> WHAT NEEDS TO BE DONE:
Below are entries. Pull out all lines containing "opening".
• • • •
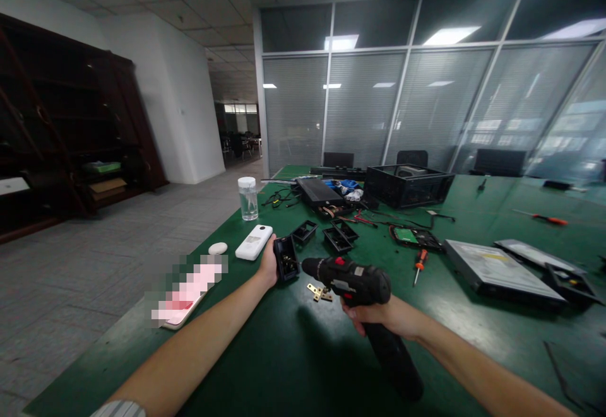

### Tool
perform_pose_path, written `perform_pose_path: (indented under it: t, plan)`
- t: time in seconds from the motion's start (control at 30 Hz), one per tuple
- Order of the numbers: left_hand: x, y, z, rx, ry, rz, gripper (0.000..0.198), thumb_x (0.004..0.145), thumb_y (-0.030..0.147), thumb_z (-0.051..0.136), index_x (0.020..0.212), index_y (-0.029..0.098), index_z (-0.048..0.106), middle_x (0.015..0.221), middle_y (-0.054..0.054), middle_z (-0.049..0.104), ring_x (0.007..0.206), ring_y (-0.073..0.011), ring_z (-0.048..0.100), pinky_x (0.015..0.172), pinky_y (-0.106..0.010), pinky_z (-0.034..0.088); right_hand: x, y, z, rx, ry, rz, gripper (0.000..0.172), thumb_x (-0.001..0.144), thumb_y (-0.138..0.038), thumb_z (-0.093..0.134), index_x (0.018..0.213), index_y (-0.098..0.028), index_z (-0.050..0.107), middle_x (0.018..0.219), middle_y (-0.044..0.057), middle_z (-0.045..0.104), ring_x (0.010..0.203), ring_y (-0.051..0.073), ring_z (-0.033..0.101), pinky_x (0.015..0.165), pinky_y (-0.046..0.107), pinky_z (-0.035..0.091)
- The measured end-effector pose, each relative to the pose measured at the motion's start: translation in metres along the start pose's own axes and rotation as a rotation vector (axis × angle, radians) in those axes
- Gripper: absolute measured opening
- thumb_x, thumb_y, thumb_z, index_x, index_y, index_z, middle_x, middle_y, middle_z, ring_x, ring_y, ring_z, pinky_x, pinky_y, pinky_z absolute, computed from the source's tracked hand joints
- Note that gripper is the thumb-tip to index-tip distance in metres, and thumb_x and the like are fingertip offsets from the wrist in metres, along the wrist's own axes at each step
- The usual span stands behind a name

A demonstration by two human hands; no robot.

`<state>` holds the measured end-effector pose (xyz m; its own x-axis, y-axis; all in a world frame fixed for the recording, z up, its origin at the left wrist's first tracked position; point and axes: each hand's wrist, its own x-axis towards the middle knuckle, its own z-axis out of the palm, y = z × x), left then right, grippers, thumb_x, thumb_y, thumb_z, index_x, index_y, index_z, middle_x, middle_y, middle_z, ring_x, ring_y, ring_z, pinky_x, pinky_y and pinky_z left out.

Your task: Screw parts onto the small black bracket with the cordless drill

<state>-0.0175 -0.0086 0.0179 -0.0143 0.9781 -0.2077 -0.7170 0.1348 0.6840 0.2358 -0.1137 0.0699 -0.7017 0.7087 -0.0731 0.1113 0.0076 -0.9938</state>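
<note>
My right hand [372, 316] is wrapped round the grip of a black cordless drill [353, 278] with red buttons. The drill's chuck points left, at a small black plastic box [286, 259]. My left hand [269, 262] grips that box by its left side, tilted so its open face shows some brass-coloured bits inside. A narrow gap seems to lie between the chuck and the box. Below the drill, several small brass-coloured metal pieces [318, 292] lie on the green table. More black plastic frames [338, 238] sit just beyond.
On the left are a pink-screened phone [189, 303], a white device [254, 242] and a water bottle [247, 199]. An orange-handled screwdriver [420, 265] and flat metal drives [497, 272] lie to the right. A black case [407, 187] and cables stand at the back.
</note>
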Motion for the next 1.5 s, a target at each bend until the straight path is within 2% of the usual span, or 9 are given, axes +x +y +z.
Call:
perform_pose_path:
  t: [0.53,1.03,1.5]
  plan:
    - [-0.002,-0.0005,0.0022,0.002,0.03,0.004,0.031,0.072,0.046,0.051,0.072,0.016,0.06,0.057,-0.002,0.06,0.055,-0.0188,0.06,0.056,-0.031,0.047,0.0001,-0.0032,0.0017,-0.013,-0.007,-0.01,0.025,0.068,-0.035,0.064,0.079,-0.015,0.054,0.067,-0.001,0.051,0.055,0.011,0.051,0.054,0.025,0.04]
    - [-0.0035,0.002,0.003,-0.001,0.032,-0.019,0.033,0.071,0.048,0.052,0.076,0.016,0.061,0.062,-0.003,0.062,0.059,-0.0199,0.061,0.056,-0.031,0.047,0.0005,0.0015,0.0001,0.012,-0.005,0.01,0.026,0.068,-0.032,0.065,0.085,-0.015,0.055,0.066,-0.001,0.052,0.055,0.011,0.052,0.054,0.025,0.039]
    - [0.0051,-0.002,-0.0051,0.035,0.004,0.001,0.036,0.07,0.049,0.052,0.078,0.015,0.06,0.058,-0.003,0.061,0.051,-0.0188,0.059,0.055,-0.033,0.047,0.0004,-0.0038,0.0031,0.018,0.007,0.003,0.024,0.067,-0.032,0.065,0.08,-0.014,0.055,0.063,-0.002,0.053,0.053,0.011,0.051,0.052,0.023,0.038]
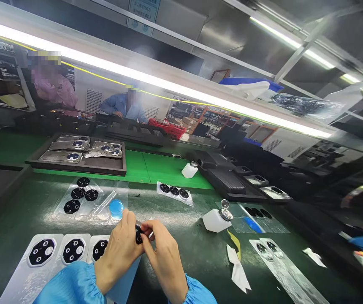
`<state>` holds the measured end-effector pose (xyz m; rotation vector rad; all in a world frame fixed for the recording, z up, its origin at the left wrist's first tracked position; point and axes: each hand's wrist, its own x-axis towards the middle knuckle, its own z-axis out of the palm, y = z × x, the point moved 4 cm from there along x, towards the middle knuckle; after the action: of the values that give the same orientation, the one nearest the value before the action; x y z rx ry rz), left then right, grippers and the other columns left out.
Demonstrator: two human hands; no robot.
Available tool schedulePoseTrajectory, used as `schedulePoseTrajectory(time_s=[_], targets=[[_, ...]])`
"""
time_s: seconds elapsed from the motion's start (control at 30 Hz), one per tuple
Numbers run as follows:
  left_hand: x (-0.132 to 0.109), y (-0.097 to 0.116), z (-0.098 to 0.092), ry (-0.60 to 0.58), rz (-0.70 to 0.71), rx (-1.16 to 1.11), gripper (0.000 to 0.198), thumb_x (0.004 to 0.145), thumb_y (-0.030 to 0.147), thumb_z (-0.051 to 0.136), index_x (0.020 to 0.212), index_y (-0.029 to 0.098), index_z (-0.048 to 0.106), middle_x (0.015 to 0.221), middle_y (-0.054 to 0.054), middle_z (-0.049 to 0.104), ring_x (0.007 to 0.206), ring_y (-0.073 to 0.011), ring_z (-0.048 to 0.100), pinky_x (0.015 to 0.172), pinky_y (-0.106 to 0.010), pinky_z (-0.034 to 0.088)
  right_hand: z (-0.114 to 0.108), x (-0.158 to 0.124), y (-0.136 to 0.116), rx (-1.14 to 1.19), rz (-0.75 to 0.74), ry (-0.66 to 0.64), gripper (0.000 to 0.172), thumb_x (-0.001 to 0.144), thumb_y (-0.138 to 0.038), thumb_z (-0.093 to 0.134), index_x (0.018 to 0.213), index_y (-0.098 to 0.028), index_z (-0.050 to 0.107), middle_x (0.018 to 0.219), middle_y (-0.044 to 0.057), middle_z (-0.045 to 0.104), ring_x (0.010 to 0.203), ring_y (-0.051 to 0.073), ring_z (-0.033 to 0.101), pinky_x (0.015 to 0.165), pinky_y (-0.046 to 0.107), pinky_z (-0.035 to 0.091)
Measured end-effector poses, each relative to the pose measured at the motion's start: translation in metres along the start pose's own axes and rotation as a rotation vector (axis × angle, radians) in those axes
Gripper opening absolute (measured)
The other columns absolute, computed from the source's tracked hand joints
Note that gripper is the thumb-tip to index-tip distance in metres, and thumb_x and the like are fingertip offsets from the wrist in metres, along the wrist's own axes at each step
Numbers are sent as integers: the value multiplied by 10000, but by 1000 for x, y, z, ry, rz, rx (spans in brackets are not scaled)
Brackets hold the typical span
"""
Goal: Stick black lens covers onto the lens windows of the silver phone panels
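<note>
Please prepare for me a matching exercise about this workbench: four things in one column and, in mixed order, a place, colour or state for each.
1. small black part
2. left-side dark tray
3. nearer bottle
4. curled strip

A. white, with metallic top
B. yellow
C. in the fingers of the left hand and right hand
D. holds silvery panels

Pairs: 1-C, 2-D, 3-A, 4-B

Factory workshop: tube light (pixel 156 80), green workbench (pixel 181 223), parts tray (pixel 80 167) (blue-clad co-worker (pixel 137 112) beyond).
</note>
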<state>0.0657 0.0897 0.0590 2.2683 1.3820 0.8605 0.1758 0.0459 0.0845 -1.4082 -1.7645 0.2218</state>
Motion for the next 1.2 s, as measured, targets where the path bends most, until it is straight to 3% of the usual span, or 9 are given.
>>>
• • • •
> COMPLETED TASK:
- Gripper: absolute measured opening
Gripper opening absolute (measured)

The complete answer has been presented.